Under the GDPR, transparency relates to providing information to people about the processing of their data. Some of this is addressed at an organisational level in providing public information about use of data. There are important differences in the transparency requirements between organisations directly collecting information from research participants and organisations receiving information indirectly from another organisation.
Participant data that is no longer identifiable or where the participant cannot be identified on its own, or in combination with other accessible information, is no longer personal data, and the GDPR transparency requirements do not apply.
This means that your organisation needs to understand what personal data it is currently responsible for processing as a controller, and will in future be processing, so that it can publish transparency information. You should use the information below to determine what further information, if any, should be given to participants of individual studies, and how to provide it.
You should take into account what mechanisms you have to provide transparency information, including publishing or providing information via participating sites, relevant patient groups etc., and be able to justify your decisions about transparency.
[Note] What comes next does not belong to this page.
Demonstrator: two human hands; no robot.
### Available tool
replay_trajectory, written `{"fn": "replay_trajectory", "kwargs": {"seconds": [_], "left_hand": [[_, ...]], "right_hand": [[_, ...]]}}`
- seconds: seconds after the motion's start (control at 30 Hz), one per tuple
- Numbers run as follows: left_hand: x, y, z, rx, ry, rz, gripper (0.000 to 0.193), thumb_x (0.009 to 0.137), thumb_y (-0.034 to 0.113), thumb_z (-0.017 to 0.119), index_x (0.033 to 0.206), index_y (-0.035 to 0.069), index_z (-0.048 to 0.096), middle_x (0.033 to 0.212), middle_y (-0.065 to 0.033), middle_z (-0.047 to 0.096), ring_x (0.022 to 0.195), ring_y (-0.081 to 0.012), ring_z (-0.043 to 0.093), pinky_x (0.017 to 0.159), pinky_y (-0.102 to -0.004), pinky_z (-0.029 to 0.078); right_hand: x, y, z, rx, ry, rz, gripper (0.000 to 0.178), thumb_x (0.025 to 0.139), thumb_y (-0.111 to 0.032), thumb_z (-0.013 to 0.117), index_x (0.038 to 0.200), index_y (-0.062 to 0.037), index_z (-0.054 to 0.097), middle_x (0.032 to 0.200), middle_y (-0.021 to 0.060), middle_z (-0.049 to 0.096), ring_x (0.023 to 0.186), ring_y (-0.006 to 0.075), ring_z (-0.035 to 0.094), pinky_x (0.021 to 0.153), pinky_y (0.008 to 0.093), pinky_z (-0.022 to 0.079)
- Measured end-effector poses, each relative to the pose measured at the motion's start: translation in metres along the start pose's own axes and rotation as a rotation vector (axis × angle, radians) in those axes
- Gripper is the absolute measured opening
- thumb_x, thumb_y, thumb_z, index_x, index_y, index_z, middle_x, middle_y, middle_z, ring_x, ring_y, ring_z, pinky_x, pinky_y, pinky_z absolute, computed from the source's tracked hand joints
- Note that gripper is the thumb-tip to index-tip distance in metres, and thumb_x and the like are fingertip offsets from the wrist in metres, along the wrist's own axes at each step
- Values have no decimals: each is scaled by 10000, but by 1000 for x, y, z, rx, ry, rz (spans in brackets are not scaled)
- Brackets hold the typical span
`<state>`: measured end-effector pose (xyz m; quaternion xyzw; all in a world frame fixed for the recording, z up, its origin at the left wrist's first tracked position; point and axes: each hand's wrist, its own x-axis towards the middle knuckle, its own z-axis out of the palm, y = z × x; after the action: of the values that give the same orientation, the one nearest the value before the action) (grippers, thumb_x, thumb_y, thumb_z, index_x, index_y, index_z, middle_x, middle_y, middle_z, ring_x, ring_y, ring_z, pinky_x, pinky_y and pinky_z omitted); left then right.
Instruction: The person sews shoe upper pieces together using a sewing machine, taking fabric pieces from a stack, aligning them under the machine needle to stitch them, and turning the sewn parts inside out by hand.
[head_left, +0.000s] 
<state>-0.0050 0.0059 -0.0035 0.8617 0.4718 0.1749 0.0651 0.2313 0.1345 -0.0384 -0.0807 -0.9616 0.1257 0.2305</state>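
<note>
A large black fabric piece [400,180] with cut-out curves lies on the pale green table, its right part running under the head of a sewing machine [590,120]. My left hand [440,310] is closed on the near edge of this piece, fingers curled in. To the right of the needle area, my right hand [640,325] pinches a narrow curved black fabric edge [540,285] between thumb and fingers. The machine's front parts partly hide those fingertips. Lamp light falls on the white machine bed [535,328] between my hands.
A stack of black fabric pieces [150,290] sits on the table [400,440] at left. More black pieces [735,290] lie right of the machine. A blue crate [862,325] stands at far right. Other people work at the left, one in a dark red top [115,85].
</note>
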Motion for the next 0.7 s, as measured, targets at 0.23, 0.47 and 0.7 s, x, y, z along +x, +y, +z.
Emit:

The table below sets out the transparency requirements under GDPR:
|Personal data obtained directly from participants||Personal data obtained indirectly|
|Name of controller and contact details (including of data protection officer)||Required||Required|
|Purposes of the processing, as well as the legal basis||Required||Required|
|The legitimate interests of the controller or third party, where applicable||Required||Required|
|The categories of personal data concerned||Required|
|The recipients or categories of recipients of the personal data, if any||Required||Required|
|The period for which the personal data will be stored||Required||Required|
|The data subject’s rights under GDPR (see note A below)||Required||Required|
|The right to lodge a complaint with the ICO||Required||Required|
|The source from which the personal data originate, and if applicable, whether it came from publicly accessible sources||Required|
|Whether the provision of personal data is part of a statutory or contractual requirement or obligation and possible consequences of failing to provide the personal data (see note B below)||Required|
|Any automated decision-making, and, meaningful information about the logic involved, as well as the significance and the envisaged consequences of such processing for the data subject (see note C below)||Required||Required|
|How appropriate or suitable safeguards are achieved in relation to any personal data transferred out of Europe||Required||Required|
A: For research, there are conditional exemptions to subject rights, so you should set out that an exemption may apply and will depend on the circumstances.
B: This is not applicable to researchC: In this context automated decision-making refers to use of personal data in machine learning or other technologies that will result in a decision about the individual, eg a diagnosis. Electronic randomisation technologies are not included.